- What is needed -
Extract the first line through the line containing "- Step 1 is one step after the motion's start" from the listing below, exactly as written.

- Record set -
# # # # # # #
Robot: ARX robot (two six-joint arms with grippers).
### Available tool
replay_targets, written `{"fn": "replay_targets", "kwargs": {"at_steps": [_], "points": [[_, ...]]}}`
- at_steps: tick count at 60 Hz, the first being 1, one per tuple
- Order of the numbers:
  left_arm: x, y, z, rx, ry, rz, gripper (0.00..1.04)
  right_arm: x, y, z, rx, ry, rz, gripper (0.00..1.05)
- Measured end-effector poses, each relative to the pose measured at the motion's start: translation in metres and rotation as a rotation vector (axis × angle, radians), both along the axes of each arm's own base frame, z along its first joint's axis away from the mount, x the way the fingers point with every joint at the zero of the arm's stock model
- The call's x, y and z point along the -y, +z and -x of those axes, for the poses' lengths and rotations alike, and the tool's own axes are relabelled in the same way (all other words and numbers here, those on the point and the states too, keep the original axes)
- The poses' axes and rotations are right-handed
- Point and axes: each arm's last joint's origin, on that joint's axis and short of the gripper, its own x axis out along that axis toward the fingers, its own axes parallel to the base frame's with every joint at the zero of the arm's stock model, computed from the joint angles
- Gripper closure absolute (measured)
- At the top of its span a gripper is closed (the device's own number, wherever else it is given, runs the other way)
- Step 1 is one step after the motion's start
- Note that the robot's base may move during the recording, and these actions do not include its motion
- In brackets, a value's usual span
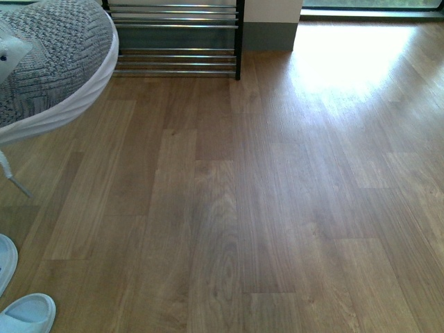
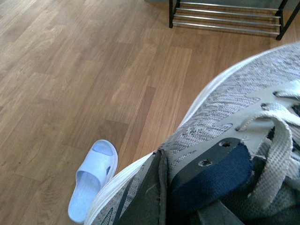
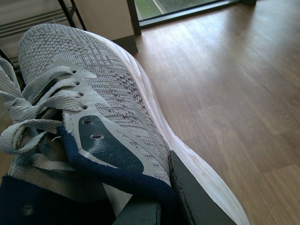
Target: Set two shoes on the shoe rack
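In the front view the toe of one grey sneaker (image 1: 48, 62) with a white sole hangs at the upper left, above the floor. The shoe rack (image 1: 177, 38) with chrome rods and black frame stands at the back. In the left wrist view my left gripper (image 2: 161, 194) is shut on a grey sneaker (image 2: 225, 108), one dark finger (image 2: 147, 197) outside its side wall. The rack (image 2: 227, 18) lies ahead. In the right wrist view my right gripper (image 3: 161, 197) is shut on the other grey sneaker (image 3: 89, 79), one finger (image 3: 192, 197) pressed against its outer side.
Wooden floor all around. Light blue slippers lie on the floor at the lower left of the front view (image 1: 28, 316) and one shows in the left wrist view (image 2: 91, 180). A wall corner (image 1: 270, 28) and a glass door (image 3: 187, 4) are right of the rack.
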Motion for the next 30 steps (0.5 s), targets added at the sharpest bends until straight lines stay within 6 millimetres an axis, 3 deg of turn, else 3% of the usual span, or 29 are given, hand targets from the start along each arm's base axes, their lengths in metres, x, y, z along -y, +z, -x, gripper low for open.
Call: {"fn": "replay_targets", "kwargs": {"at_steps": [30], "points": [[-0.0007,-0.0002,-0.0001,0.0,0.004,-0.001,1.03,-0.0002,0.0,0.0,0.001,0.008,-0.001,1.03]]}}
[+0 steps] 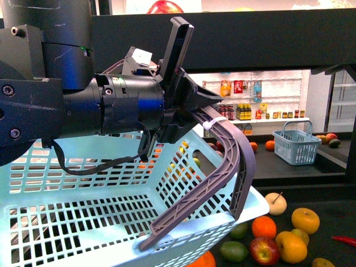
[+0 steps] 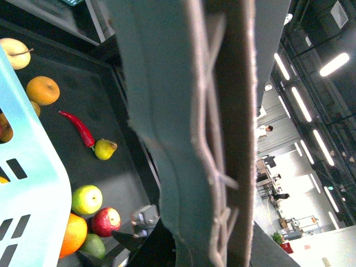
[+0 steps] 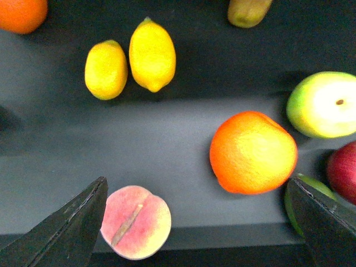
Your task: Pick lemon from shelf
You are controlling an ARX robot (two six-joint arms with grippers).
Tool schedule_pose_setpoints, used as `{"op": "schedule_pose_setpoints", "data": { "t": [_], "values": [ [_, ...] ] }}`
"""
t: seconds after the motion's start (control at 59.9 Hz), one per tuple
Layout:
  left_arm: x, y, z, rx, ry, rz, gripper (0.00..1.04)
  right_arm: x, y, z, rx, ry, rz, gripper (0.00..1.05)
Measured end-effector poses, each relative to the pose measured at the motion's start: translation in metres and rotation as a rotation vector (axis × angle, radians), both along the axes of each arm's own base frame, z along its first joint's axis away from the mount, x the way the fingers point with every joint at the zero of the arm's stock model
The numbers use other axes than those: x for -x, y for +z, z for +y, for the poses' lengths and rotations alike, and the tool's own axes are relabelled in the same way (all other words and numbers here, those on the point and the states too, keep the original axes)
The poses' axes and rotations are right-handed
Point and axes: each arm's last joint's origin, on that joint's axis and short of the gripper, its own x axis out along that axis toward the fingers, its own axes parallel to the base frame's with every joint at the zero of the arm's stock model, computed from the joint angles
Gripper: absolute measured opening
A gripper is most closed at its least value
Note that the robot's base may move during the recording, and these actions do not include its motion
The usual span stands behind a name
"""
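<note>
Two bright yellow lemons [image 3: 152,54] [image 3: 105,69] lie side by side on the shelf's black tray [image 3: 139,150] in the right wrist view. My right gripper [image 3: 197,233] hovers over the tray, open, nothing between its dark fingertips [image 3: 72,228]; the lemons sit well beyond it. In the front view my left gripper [image 1: 192,94] is shut on the grey-purple basket handle [image 1: 225,161] of a pale blue basket [image 1: 83,222], held up before the shelf [image 1: 250,39]. The handle [image 2: 194,139] fills the left wrist view, where a small yellow lemon-like fruit [image 2: 104,149] lies beside a red chili [image 2: 80,128].
Near the right gripper lie a peach [image 3: 135,221], an orange [image 3: 253,152], a green-yellow apple [image 3: 322,104] and a red apple [image 3: 345,172]. In the front view, oranges [image 1: 263,227], an apple [image 1: 264,250] and yellow-orange fruits [image 1: 305,220] lie on the tray; another blue basket [image 1: 296,144] stands behind.
</note>
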Motion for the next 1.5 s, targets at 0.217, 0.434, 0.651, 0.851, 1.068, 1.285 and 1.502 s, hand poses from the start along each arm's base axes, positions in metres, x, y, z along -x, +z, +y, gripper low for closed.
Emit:
{"op": "schedule_pose_setpoints", "data": {
  "t": [0.217,0.434,0.651,0.851,1.068,1.285,1.502],
  "values": [
    [0.000,0.000,0.000,0.000,-0.002,0.000,0.09,-0.064,-0.055,0.013,0.011,0.007,0.101,0.97],
    [0.000,0.000,0.000,0.000,-0.001,0.000,0.09,-0.121,-0.084,0.026,0.018,-0.009,0.114,0.97],
    [0.000,0.000,0.000,0.000,-0.002,0.001,0.09,-0.152,-0.097,0.031,0.019,-0.027,0.117,0.97],
    [0.000,0.000,0.000,0.000,-0.001,0.001,0.09,-0.170,-0.102,0.034,0.019,-0.035,0.112,0.97],
    [0.000,0.000,0.000,0.001,-0.001,0.001,0.09,-0.178,-0.109,0.034,0.027,-0.041,0.125,0.97],
    [0.000,0.000,0.000,0.001,-0.001,0.001,0.09,-0.179,-0.123,0.034,0.023,-0.047,0.155,0.97],
    [0.000,0.000,0.000,0.001,-0.001,0.001,0.09,-0.179,-0.128,0.034,0.013,-0.043,0.165,0.74]
  ]
}}
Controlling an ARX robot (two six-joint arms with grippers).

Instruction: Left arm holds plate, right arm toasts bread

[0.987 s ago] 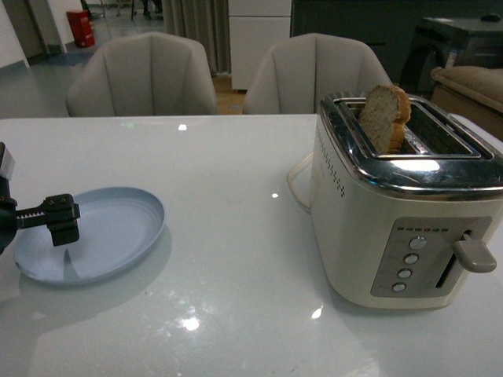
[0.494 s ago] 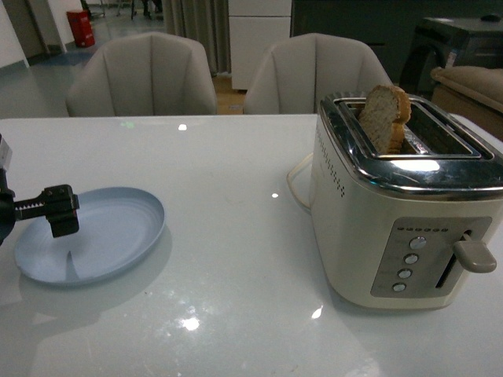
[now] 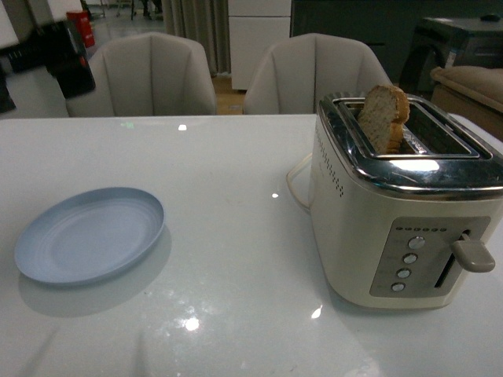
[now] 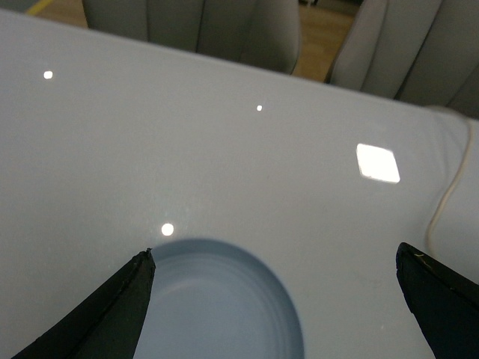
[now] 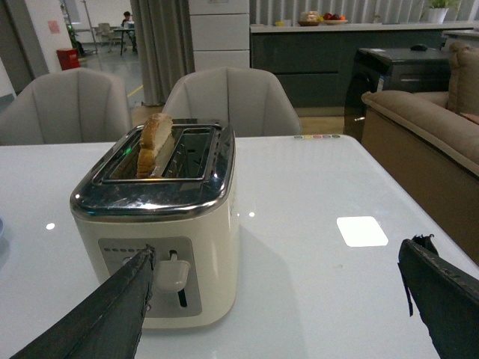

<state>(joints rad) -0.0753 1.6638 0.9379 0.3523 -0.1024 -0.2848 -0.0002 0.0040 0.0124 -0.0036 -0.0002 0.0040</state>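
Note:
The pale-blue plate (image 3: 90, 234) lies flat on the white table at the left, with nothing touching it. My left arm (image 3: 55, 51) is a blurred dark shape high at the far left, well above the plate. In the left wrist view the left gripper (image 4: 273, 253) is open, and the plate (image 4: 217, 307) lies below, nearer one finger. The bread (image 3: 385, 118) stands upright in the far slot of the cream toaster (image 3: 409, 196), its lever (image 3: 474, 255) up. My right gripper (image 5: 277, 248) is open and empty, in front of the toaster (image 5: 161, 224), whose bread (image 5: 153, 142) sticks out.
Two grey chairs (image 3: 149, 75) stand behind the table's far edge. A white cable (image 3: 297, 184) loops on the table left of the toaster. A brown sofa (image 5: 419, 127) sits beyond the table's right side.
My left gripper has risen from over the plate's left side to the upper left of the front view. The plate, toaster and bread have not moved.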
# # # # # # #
- Written response -
Robot: ARX robot (two six-joint arms with grippers).
### Available tool
replay_targets, written `{"fn": "replay_targets", "kwargs": {"at_steps": [_], "points": [[_, ...]]}}`
- at_steps: tick count at 60 Hz, the first being 1, one per tuple
- Order of the numbers:
  left_arm: x, y, z, rx, ry, rz, gripper (0.00..1.04)
  right_arm: x, y, z, rx, ry, rz, gripper (0.00..1.05)
- Measured end-effector poses, each relative to the pose measured at the motion's start: translation in metres and rotation as a rotation vector (axis × angle, radians), both along the axes of each arm's own base frame, z along its first joint's axis away from the mount, x the way the fingers point with every joint at the zero of the arm's stock model
- The call's x, y and z point along the -y, +z and -x of those axes, for the poses' lengths and rotations alike, and the tool's own axes are relabelled in the same way (all other words and numbers here, those on the point and the states too, keep the original axes)
- The poses' axes and rotations are right-handed
- Point and axes: each arm's last joint's origin, on that joint's axis and short of the gripper, its own x axis out along that axis toward the fingers, its own axes parallel to the base frame's with every joint at the zero of the arm's stock model, computed from the joint angles
- Gripper closure absolute (measured)
- At the top of its span a gripper is closed (the device's own number, wherever else it is given, runs the other way)
- Step 1 is one step after the motion's start

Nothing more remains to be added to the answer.